━━━ Entries supplied ━━━

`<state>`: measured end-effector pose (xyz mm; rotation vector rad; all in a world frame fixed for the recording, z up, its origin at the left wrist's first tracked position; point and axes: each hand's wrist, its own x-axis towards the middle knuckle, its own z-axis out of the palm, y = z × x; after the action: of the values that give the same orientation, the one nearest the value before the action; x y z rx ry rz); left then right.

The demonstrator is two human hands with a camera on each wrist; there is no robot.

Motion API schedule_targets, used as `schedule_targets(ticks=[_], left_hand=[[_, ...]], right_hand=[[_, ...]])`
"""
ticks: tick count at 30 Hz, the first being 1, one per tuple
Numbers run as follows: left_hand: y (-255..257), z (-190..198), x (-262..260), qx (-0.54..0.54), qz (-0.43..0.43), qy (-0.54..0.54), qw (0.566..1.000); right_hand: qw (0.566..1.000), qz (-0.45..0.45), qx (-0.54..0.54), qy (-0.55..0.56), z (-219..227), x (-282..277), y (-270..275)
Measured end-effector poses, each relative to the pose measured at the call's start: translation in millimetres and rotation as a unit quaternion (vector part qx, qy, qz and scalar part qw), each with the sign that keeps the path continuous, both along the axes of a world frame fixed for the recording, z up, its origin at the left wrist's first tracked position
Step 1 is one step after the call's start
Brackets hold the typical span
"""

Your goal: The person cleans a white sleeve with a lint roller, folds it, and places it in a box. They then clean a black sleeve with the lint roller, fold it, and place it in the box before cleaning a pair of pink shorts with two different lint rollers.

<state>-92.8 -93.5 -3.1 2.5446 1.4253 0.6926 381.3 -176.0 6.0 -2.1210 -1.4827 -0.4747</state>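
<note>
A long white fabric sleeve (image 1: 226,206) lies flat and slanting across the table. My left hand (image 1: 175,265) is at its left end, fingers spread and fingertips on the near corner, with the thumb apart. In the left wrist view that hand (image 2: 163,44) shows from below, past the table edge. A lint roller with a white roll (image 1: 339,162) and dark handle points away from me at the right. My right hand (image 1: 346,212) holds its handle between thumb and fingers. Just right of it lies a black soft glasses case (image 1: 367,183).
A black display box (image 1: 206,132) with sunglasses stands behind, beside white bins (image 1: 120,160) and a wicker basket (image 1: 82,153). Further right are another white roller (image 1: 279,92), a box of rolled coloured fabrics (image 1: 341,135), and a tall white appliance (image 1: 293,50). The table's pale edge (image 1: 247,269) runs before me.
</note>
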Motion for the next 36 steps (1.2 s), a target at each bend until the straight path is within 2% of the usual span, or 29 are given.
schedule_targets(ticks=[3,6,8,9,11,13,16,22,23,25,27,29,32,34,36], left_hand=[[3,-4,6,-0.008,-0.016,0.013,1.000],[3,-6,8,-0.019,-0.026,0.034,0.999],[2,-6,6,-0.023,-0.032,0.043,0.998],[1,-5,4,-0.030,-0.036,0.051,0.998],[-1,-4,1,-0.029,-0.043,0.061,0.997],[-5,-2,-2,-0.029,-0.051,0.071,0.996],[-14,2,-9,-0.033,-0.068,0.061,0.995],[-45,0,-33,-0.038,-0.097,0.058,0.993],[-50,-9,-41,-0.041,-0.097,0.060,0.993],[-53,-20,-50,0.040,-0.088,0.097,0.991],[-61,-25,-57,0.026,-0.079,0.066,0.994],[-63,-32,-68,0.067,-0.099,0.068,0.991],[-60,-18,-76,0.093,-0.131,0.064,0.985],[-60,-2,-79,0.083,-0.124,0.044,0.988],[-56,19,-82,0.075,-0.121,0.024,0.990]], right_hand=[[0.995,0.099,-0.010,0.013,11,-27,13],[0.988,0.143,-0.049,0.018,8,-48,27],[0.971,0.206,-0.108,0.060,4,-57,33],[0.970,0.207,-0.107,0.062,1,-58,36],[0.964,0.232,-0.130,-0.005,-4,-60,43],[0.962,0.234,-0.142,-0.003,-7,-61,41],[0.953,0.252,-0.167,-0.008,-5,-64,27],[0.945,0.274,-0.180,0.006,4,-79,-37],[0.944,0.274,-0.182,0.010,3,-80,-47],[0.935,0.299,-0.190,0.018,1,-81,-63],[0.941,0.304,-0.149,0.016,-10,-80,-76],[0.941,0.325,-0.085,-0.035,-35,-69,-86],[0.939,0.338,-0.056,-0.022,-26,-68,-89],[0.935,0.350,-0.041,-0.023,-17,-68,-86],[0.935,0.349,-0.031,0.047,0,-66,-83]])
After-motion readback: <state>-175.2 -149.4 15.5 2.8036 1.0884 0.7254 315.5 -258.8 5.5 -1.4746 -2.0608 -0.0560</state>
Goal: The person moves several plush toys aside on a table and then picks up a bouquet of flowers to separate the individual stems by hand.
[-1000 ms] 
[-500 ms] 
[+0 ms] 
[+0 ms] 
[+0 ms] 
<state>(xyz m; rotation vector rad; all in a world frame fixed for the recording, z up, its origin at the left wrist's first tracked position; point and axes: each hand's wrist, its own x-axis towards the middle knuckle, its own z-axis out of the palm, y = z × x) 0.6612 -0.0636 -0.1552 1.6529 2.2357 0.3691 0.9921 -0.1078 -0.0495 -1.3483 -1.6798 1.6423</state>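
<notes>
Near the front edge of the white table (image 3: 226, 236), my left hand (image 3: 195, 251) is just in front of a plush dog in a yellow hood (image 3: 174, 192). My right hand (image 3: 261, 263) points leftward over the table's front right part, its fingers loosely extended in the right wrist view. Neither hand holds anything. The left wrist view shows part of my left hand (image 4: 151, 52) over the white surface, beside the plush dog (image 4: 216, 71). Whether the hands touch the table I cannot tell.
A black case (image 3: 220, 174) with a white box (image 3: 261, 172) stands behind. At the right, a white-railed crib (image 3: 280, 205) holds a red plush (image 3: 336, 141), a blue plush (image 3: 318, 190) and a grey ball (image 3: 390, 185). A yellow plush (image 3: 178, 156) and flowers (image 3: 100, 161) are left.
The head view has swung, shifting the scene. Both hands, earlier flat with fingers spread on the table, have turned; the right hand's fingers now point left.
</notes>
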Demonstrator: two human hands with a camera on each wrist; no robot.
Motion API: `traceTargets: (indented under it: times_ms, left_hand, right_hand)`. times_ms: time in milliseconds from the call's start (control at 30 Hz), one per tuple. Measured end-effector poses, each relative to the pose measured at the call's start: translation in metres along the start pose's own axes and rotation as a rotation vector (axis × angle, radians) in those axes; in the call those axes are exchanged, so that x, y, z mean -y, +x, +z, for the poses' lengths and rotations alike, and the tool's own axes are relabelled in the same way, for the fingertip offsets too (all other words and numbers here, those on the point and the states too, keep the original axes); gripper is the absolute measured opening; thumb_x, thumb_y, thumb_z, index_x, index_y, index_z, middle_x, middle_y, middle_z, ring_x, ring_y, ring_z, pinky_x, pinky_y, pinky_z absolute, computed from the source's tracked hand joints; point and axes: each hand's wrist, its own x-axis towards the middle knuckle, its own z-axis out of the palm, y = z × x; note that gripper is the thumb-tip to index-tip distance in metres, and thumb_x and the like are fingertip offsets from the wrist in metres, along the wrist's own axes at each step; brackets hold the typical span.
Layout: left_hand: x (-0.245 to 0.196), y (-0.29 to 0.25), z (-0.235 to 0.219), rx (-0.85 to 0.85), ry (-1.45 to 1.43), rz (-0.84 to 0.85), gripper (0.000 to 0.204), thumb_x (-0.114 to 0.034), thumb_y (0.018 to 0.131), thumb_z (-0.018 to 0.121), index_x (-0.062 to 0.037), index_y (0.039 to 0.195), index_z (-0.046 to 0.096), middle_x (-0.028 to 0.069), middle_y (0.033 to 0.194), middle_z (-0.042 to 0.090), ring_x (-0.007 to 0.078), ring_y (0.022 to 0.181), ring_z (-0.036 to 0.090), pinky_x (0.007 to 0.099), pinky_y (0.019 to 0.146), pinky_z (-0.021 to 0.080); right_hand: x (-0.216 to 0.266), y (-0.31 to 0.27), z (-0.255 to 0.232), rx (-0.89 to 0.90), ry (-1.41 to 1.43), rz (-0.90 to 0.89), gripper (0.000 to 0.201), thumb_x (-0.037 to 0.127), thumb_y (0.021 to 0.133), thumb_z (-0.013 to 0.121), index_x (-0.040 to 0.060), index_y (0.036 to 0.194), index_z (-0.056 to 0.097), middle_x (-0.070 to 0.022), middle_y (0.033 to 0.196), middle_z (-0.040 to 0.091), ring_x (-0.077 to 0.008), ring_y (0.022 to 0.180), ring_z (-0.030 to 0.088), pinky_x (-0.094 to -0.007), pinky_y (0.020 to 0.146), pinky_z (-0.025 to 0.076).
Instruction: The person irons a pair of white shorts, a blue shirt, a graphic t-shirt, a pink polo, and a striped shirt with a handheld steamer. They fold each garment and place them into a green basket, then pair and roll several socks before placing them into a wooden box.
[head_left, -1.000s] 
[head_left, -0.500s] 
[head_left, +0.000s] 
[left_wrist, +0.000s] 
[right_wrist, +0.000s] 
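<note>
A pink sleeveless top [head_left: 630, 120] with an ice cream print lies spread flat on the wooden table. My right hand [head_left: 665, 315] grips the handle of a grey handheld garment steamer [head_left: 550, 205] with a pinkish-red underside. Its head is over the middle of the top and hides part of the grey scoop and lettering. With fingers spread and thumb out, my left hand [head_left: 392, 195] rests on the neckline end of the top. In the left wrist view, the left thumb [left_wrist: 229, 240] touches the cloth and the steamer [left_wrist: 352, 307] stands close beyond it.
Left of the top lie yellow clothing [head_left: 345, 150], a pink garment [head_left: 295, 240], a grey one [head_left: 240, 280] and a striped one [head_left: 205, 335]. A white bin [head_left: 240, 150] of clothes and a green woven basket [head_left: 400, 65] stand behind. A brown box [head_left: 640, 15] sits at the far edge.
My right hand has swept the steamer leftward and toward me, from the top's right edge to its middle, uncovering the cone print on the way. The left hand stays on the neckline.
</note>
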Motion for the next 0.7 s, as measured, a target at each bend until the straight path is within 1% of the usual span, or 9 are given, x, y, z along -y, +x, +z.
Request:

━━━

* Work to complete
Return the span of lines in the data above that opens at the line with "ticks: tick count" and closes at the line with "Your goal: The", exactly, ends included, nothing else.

* Solved exercise
ticks: tick count at 30 Hz, the first being 1, one per tuple
Numbers run as follows: left_hand: y (-255..257), z (-190..198), x (-262..260), qx (-0.54..0.54), qz (-0.43..0.43), qy (-0.54..0.54), qw (0.566..1.000); right_hand: qw (0.566..1.000), qz (-0.45..0.45), qx (-0.54..0.54), qy (-0.55..0.56), z (-219..227), x (-282..277), y (-270..275)
Measured end-effector poses, each relative to the pose measured at the call's start: translation in millimetres and rotation as a unit quaternion (vector part qx, qy, qz and scalar part qw), each with the sign that keeps the path continuous, both along the axes of a world frame fixed for the recording, z up, its origin at the left wrist's first tracked position
Step 1 is one step after the call's start
Brackets hold the typical span
"""

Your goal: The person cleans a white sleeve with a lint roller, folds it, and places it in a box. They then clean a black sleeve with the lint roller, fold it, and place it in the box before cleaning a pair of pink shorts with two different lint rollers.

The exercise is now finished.